Sandra regressa lentamente à
realidade. O cérebro começa a devolver-lhe o controlo, embora ela não tenha
pressa em retomar o comando. Uma brisa de insegurança sopra dentro do seu
peito. Vê o rosto do homem com quem sonhou há dois dias. Pergunta-se se o corpo
dele ainda estará junto ao pinheiro, deitado como no sonho. Com a manga da
camisa de dormir, limpa os olhos pesados e olha para lá da janela, tentando
acalmar a inquietação que lhe bate à porta.
Ontem mal jantara. Não se lembra sequer
de se ter deitado na cama, talvez tenha adormecido no sofá, frente ao
noticiário, com o livro fechado no colo. Tem quase a certeza. Talvez o
sonambulismo tenha decidido por ela, arrastando o seu corpo do sofá até à cama.
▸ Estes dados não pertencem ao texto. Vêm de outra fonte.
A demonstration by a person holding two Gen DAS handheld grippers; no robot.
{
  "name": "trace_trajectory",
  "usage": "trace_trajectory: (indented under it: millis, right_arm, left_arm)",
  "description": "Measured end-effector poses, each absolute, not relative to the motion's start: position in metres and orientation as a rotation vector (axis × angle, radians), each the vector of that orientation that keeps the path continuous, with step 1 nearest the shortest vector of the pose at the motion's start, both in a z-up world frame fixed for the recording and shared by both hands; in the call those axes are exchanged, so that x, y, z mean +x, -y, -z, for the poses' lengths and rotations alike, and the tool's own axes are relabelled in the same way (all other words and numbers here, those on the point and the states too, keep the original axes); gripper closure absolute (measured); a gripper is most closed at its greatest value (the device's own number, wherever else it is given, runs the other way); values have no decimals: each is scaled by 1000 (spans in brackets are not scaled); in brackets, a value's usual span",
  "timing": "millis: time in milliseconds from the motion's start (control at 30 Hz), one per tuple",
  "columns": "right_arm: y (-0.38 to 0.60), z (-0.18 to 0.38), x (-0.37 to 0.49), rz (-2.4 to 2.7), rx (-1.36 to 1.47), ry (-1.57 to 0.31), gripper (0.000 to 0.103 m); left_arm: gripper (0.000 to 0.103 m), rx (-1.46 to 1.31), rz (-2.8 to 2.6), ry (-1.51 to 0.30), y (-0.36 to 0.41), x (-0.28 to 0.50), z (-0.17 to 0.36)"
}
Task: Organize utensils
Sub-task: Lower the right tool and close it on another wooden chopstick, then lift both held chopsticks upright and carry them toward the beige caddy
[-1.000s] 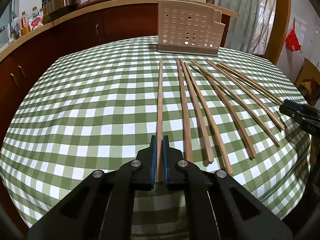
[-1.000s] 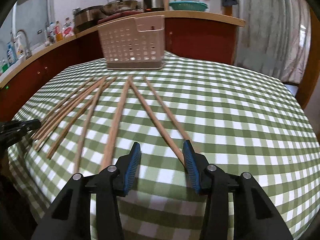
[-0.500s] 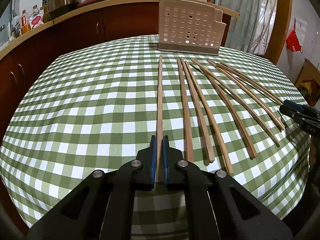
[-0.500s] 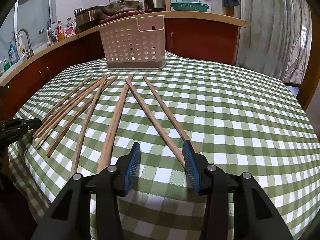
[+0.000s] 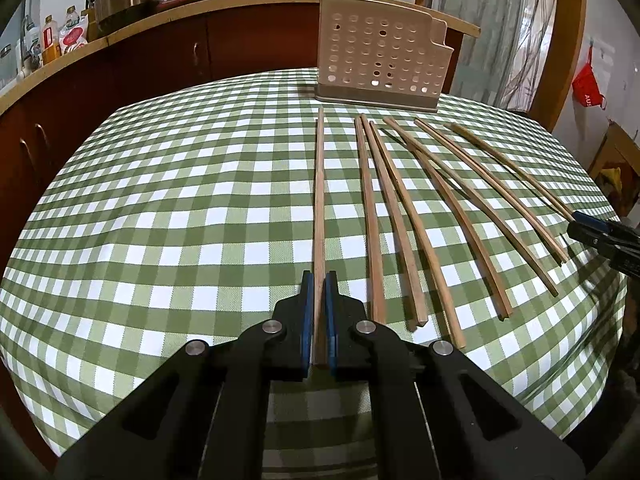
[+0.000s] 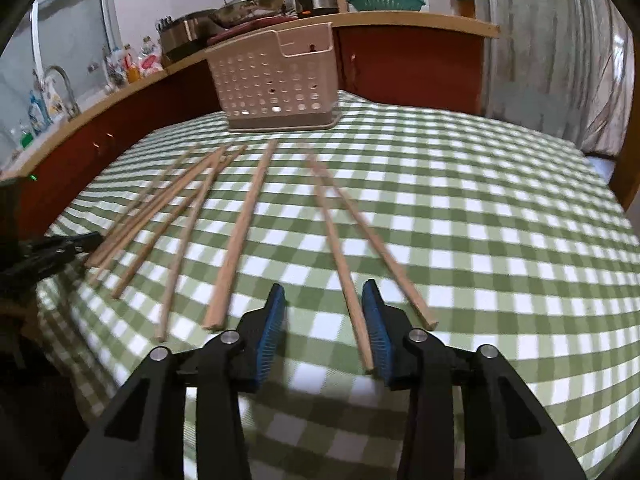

Detesta reconhecer-se nesses gestos mecânicos. Lembra-se das palavras do pai,
sempre tão cortantes: “és uma criancinha mimada”. Doía. Chorava, escondida,
para não lhe dar o gosto de a ver magoada. E a tristeza, com o tempo, azedou.
Tornou-se raiva. Tornou-se um peso surdo, cravado na garganta.
A luz difusa de um dia de inverno
entra pela vidraça embaçada. Há frio lá fora, mas o céu está limpo. Sandra
ergue-se e decide oferecer um gesto de paz a Firmina. Na cozinha, prepara uma
taça com leite próprio para gatos. Coloca-a na sala, e fala para o alto da
estante, sem olhar diretamente:
– Sinto muito, Firmina. Sei
que fiz uma coisa muito idiota mas não me consegui controlar. Tentei muito,
mesmo muito, minha querida, mas não me consegui controlar. Anda, sai daí de
cima e vem beber a tua bebida especial.
Sente-se entorpecida, como se vivesse
dentro de uma película passada em câmara-lenta. Provavelmente efeito da falta
de sono. O despertador, pelo menos, cumpre a função arrancando-a das
profundezas dos sonhos e devolvendo-a, de forma rude, ao lado menos simpático
da realidade.
A gata hesita. Continua pendurada,
cabeça mais baixa que o corpo, olhos fixos na taça distante. Simula que vai
sair da prateleira, faz um gesto em falso com a pata, mas prefere aguardar. Se
pudesse, telefonava a um entregador de leite e ficava ali para sempre. Sandra
desaparece para dentro da cozinha. É agora que salta, silenciosa e felina, até
à borda da taça. Com movimentos pequenos, desenha ondas delicadas no leite com
a língua.
Sandra observa. E volta a pensar no
homem do sonho. Porque surge ele, de quando em vez, a deitar-se a seu lado e a
beijá-la? Haverá alguma mensagem escondida naquela presença onírica?
Aquela pergunta ficou a ecoar dentro
dela. Ele sorriu, piscou os olhos, e depois beijou-a. Gostou desse beijo. Sabia
que não mudaria esse detalhe. Não em sonho. Porque os sonhos, às vezes, ajudam
a escapar das coisas reais, aquelas que pesam no espírito e não têm solução.
Ontem, Sandra estava demasiado
cansada para pensar.
Ontem, Sandra estacionou o carro sem
se lembrar do trajeto.
Ontem, abriu a porta do prédio,
chamou o elevador, entrou em casa com gestos automáticos.
Ontem, foi vencida pelo cansaço antes
de ter tempo para se escutar.
E agora… agora já é hoje.
O dia seguinte a ontem, pela
manhã.
E começa, como tantos outros, com a
esperança de que algo mude. Nem que seja só dentro dela.